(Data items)
· · · · ·

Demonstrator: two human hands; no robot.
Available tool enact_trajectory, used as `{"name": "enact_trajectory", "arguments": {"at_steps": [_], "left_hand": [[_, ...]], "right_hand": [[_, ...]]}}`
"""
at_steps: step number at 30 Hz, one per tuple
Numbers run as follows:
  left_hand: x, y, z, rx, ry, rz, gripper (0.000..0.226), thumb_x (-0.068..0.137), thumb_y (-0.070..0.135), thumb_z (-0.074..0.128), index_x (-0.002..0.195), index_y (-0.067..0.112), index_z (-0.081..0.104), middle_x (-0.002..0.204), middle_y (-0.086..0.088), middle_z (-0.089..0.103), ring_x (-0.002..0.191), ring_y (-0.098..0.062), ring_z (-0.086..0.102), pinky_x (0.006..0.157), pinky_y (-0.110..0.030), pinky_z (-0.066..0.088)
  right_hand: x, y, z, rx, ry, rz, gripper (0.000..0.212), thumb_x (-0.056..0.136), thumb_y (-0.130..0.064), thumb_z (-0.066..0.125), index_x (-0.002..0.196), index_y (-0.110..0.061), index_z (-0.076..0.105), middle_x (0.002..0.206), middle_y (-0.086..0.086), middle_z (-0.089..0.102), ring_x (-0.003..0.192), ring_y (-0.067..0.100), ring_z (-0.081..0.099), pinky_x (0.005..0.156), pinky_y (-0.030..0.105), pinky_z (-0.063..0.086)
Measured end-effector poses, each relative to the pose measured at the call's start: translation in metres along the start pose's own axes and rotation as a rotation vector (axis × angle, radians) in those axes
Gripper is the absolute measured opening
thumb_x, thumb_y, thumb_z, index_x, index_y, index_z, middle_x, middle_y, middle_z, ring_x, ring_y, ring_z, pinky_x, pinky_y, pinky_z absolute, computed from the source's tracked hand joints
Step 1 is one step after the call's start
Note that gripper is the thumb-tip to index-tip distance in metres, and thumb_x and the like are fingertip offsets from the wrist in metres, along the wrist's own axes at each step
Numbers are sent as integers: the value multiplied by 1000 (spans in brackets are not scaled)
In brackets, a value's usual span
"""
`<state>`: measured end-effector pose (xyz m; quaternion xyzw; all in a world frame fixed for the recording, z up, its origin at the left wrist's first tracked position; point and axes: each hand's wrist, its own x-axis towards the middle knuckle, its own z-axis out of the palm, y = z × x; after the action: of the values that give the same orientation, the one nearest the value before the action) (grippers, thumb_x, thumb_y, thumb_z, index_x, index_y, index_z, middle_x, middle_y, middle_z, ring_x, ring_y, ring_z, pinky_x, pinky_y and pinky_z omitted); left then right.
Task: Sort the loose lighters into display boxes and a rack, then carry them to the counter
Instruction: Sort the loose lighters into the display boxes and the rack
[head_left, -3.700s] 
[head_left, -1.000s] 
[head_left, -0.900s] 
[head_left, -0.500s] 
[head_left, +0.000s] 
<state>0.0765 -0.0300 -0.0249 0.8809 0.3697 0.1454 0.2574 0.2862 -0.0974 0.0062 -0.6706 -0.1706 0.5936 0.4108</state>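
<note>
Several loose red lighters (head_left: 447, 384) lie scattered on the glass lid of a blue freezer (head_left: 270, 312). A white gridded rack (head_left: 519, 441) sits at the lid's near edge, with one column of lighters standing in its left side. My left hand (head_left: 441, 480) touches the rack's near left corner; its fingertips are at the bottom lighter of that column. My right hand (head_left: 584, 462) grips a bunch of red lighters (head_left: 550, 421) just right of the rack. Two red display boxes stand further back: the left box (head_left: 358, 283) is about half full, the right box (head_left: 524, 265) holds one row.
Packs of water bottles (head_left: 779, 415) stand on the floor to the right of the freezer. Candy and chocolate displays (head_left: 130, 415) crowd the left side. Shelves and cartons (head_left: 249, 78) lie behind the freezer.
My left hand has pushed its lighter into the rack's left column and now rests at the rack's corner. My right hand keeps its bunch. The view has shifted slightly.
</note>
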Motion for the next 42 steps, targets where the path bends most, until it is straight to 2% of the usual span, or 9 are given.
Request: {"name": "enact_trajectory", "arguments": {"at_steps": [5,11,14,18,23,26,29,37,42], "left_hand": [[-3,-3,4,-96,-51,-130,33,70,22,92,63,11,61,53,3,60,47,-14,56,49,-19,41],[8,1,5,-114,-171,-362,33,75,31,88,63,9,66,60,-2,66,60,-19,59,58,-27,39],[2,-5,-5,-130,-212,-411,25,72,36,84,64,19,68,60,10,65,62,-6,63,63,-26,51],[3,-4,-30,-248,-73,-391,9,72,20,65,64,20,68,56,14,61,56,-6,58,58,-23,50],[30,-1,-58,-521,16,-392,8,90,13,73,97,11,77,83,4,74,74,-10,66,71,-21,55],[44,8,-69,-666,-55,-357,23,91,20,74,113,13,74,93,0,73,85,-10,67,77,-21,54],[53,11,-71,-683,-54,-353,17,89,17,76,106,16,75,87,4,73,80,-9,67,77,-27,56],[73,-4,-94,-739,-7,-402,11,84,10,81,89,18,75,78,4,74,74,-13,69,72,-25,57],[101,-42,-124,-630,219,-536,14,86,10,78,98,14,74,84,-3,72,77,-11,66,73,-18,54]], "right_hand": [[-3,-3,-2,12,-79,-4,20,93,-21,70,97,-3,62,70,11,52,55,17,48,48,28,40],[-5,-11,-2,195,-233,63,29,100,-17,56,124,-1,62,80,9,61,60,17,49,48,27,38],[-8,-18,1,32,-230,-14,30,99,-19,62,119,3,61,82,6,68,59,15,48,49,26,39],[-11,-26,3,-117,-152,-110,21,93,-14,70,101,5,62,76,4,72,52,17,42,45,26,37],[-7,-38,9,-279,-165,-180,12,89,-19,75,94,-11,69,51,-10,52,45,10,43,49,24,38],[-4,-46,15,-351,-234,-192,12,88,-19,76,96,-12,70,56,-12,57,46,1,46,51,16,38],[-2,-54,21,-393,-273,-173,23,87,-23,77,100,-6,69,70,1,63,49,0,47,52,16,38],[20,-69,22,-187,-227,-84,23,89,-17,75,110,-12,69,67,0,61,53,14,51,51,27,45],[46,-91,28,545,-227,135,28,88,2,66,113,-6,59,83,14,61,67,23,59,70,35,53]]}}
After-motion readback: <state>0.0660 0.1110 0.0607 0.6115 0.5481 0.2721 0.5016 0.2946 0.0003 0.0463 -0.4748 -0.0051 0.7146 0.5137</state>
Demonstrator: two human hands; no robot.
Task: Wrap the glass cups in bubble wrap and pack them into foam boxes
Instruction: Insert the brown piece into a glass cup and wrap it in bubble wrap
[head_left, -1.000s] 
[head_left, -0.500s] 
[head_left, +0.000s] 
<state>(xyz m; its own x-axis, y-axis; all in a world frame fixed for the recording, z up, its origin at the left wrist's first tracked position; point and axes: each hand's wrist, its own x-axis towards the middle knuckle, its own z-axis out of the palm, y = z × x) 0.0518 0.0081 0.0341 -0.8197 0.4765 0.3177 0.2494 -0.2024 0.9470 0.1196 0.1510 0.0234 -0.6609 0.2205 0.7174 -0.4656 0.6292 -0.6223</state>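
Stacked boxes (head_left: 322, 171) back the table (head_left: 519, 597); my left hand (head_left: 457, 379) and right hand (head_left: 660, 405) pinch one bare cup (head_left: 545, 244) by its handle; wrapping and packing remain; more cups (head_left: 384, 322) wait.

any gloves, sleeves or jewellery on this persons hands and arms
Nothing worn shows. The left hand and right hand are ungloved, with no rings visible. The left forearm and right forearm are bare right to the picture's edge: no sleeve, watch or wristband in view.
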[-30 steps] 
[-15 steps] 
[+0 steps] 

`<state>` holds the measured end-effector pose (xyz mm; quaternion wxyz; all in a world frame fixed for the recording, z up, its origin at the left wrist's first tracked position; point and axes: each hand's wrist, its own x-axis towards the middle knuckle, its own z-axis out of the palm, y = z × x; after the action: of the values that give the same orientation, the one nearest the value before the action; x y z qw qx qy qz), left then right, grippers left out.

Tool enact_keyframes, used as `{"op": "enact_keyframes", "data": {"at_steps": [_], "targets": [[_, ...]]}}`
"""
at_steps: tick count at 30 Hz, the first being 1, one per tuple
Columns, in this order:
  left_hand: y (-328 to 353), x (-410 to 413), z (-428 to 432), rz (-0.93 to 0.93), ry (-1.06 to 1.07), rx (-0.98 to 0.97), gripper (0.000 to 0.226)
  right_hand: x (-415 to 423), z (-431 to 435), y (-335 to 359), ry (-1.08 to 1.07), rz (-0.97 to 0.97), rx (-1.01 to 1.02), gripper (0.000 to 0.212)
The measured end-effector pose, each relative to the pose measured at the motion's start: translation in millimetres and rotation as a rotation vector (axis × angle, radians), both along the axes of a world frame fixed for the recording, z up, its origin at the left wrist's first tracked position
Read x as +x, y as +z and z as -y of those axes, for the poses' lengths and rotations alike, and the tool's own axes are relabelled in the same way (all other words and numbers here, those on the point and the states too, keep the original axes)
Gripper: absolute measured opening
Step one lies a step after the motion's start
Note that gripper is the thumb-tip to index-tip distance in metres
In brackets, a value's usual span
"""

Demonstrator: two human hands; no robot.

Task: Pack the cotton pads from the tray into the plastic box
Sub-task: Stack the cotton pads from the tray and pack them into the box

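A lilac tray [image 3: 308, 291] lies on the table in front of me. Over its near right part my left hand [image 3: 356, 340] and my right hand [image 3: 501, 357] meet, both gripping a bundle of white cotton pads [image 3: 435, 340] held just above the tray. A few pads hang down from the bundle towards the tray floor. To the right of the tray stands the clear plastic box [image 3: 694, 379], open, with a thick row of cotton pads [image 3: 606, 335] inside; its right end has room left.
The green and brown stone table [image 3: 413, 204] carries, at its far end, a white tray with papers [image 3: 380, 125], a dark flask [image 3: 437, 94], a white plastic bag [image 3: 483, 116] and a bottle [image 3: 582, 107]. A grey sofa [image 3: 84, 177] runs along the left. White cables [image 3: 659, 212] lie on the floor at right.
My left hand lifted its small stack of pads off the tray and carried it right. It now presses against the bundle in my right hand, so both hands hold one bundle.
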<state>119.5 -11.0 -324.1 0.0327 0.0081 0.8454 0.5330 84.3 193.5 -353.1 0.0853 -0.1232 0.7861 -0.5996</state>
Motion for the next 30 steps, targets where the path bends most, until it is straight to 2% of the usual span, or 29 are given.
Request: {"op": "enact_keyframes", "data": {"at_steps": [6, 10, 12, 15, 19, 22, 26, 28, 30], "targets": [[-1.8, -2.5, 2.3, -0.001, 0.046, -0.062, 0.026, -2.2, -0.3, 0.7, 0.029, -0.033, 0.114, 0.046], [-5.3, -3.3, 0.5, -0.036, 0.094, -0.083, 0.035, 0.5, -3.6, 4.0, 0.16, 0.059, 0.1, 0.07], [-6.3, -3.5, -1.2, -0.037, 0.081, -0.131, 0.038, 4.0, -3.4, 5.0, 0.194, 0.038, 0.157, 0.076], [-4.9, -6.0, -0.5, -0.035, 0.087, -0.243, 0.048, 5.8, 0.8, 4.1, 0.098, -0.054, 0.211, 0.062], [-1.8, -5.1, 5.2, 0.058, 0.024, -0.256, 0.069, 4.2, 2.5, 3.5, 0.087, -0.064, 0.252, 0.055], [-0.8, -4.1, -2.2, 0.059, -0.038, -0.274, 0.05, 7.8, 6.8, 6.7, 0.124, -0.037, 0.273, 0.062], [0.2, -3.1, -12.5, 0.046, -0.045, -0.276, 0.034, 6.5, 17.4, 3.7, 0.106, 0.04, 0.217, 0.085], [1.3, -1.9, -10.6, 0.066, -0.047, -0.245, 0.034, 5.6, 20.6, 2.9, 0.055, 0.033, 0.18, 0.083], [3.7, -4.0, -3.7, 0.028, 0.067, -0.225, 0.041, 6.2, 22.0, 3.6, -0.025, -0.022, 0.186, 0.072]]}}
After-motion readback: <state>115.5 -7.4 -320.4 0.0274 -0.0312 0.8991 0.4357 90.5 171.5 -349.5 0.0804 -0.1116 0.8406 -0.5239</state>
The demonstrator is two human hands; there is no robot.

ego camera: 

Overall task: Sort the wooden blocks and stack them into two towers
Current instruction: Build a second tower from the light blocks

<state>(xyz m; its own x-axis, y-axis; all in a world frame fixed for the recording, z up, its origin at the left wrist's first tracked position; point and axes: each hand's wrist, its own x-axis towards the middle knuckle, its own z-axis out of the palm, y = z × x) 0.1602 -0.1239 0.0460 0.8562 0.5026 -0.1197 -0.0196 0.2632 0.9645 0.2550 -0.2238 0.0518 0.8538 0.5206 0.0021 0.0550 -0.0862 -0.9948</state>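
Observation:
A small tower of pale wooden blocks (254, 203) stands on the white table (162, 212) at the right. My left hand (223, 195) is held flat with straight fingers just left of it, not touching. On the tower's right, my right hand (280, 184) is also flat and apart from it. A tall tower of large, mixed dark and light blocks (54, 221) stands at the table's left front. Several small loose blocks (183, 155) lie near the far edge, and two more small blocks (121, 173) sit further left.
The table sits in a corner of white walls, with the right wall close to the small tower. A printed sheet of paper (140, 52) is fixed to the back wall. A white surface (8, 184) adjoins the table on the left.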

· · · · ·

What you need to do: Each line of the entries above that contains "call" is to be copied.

Solution to this problem:
Measured end-effector poses, each relative to the pose measured at the call's start: translation in metres along the start pose's own axes and rotation as a rotation vector (axis × angle, radians) in those axes
Step 1 is one step after the call's start

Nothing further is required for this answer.